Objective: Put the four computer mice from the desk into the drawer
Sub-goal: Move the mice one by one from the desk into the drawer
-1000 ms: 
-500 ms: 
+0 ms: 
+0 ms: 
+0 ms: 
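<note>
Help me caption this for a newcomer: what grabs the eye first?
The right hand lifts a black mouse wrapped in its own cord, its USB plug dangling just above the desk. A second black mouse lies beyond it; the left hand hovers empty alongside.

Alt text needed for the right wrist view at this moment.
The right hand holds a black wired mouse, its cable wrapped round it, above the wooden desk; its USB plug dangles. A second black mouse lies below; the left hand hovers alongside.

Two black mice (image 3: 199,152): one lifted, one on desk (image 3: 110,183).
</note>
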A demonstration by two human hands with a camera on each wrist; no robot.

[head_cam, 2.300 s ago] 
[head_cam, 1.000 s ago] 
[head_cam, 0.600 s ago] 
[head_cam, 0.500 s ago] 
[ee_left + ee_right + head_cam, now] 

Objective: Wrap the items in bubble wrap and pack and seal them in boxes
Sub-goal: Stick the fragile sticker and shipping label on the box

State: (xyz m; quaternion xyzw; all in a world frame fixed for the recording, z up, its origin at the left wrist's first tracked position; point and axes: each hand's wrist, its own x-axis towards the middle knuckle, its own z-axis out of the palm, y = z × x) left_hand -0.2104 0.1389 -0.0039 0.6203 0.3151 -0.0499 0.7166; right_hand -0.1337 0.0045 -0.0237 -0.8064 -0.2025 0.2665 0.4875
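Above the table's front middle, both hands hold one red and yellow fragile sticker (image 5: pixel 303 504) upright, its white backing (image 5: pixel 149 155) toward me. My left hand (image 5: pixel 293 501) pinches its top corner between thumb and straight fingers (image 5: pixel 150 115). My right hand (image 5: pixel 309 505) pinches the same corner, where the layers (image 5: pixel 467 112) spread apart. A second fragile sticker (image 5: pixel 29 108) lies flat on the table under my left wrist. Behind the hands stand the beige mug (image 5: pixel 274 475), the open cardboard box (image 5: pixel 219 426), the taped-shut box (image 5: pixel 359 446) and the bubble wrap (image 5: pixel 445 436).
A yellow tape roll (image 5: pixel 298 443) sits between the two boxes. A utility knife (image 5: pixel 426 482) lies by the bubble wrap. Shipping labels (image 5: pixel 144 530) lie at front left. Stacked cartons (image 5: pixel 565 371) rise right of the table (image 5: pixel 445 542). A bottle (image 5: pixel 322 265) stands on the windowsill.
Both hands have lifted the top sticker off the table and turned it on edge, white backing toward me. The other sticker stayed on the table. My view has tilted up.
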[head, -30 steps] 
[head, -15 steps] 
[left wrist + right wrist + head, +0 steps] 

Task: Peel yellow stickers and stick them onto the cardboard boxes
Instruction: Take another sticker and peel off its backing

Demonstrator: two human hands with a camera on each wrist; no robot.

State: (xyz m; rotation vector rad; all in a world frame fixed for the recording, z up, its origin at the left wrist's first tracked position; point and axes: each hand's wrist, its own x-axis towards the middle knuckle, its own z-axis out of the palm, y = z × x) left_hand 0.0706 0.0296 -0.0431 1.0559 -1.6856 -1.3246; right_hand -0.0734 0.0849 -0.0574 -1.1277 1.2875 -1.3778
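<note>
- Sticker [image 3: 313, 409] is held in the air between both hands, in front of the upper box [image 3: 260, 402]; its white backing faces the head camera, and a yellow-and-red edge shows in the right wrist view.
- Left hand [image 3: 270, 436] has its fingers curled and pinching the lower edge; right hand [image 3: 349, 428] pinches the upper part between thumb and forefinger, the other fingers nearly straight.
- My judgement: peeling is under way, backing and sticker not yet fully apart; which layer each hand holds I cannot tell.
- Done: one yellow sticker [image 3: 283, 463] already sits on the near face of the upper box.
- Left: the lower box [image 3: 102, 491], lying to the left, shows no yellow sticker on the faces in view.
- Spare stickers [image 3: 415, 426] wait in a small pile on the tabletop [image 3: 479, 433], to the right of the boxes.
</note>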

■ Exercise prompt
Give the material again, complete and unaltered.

■ Solution below
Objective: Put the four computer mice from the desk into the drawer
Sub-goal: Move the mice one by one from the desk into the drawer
-1000 ms: 
-500 ms: 
+0 ms: 
+0 ms: 
+0 ms: 
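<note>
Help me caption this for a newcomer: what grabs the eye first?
The right hand lifts a black mouse wrapped in its own cord, its USB plug dangling just above the desk. A second black mouse lies beyond it; the left hand hovers empty alongside.

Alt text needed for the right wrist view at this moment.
The right hand holds a black wired mouse, its cable wrapped round it, above the wooden desk; its USB plug dangles. A second black mouse lies below; the left hand hovers alongside.

Two black mice (image 3: 199,152): one lifted, one on desk (image 3: 110,183).
</note>
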A demonstration by two human hands with a camera on each wrist; no robot.

[head_cam, 2.300 s ago] 
[head_cam, 1.000 s ago] 
[head_cam, 0.600 s ago] 
[head_cam, 0.500 s ago] 
[ee_left + ee_right + head_cam, now] 

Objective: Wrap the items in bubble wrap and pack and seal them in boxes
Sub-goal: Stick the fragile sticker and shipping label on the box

State: (xyz m; quaternion xyzw; all in a world frame fixed for the recording, z up, its origin at the left wrist's first tracked position; point and axes: each hand's wrist, its own x-axis towards the middle knuckle, its own z-axis out of the palm, y = z × x) left_hand -0.2104 0.1389 -0.0039 0.6203 0.3151 -0.0499 0.7166; right_hand -0.1337 0.0045 -0.0237 -0.8064 -0.2025 0.2665 0.4875
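Above the table's front middle, both hands hold one red and yellow fragile sticker (image 5: pixel 303 504) upright, its white backing (image 5: pixel 149 155) toward me. My left hand (image 5: pixel 293 501) pinches its top corner between thumb and straight fingers (image 5: pixel 150 115). My right hand (image 5: pixel 309 505) pinches the same corner, where the layers (image 5: pixel 467 112) spread apart. A second fragile sticker (image 5: pixel 29 108) lies flat on the table under my left wrist. Behind the hands stand the beige mug (image 5: pixel 274 475), the open cardboard box (image 5: pixel 219 426), the taped-shut box (image 5: pixel 359 446) and the bubble wrap (image 5: pixel 445 436).
A yellow tape roll (image 5: pixel 298 443) sits between the two boxes. A utility knife (image 5: pixel 426 482) lies by the bubble wrap. Shipping labels (image 5: pixel 144 530) lie at front left. Stacked cartons (image 5: pixel 565 371) rise right of the table (image 5: pixel 445 542). A bottle (image 5: pixel 322 265) stands on the windowsill.
Both hands have lifted the top sticker off the table and turned it on edge, white backing toward me. The other sticker stayed on the table. My view has tilted up.
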[head, -30 steps] 
[head, -15 steps] 
[left wrist + right wrist + head, +0 steps] 

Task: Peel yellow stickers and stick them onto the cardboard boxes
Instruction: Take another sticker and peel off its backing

Demonstrator: two human hands with a camera on each wrist; no robot.

State: (xyz m; rotation vector rad; all in a world frame fixed for the recording, z up, its origin at the left wrist's first tracked position; point and axes: each hand's wrist, its own x-axis towards the middle knuckle, its own z-axis out of the palm, y = z × x) left_hand 0.0706 0.0296 -0.0431 1.0559 -1.6856 -1.3246; right_hand -0.0734 0.0849 -0.0574 -1.1277 1.2875 -1.3778
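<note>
- Sticker [image 3: 313, 409] is held in the air between both hands, in front of the upper box [image 3: 260, 402]; its white backing faces the head camera, and a yellow-and-red edge shows in the right wrist view.
- Left hand [image 3: 270, 436] has its fingers curled and pinching the lower edge; right hand [image 3: 349, 428] pinches the upper part between thumb and forefinger, the other fingers nearly straight.
- My judgement: peeling is under way, backing and sticker not yet fully apart; which layer each hand holds I cannot tell.
- Done: one yellow sticker [image 3: 283, 463] already sits on the near face of the upper box.
- Left: the lower box [image 3: 102, 491], lying to the left, shows no yellow sticker on the faces in view.
- Spare stickers [image 3: 415, 426] wait in a small pile on the tabletop [image 3: 479, 433], to the right of the boxes.
</note>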

No further output is given for this exercise.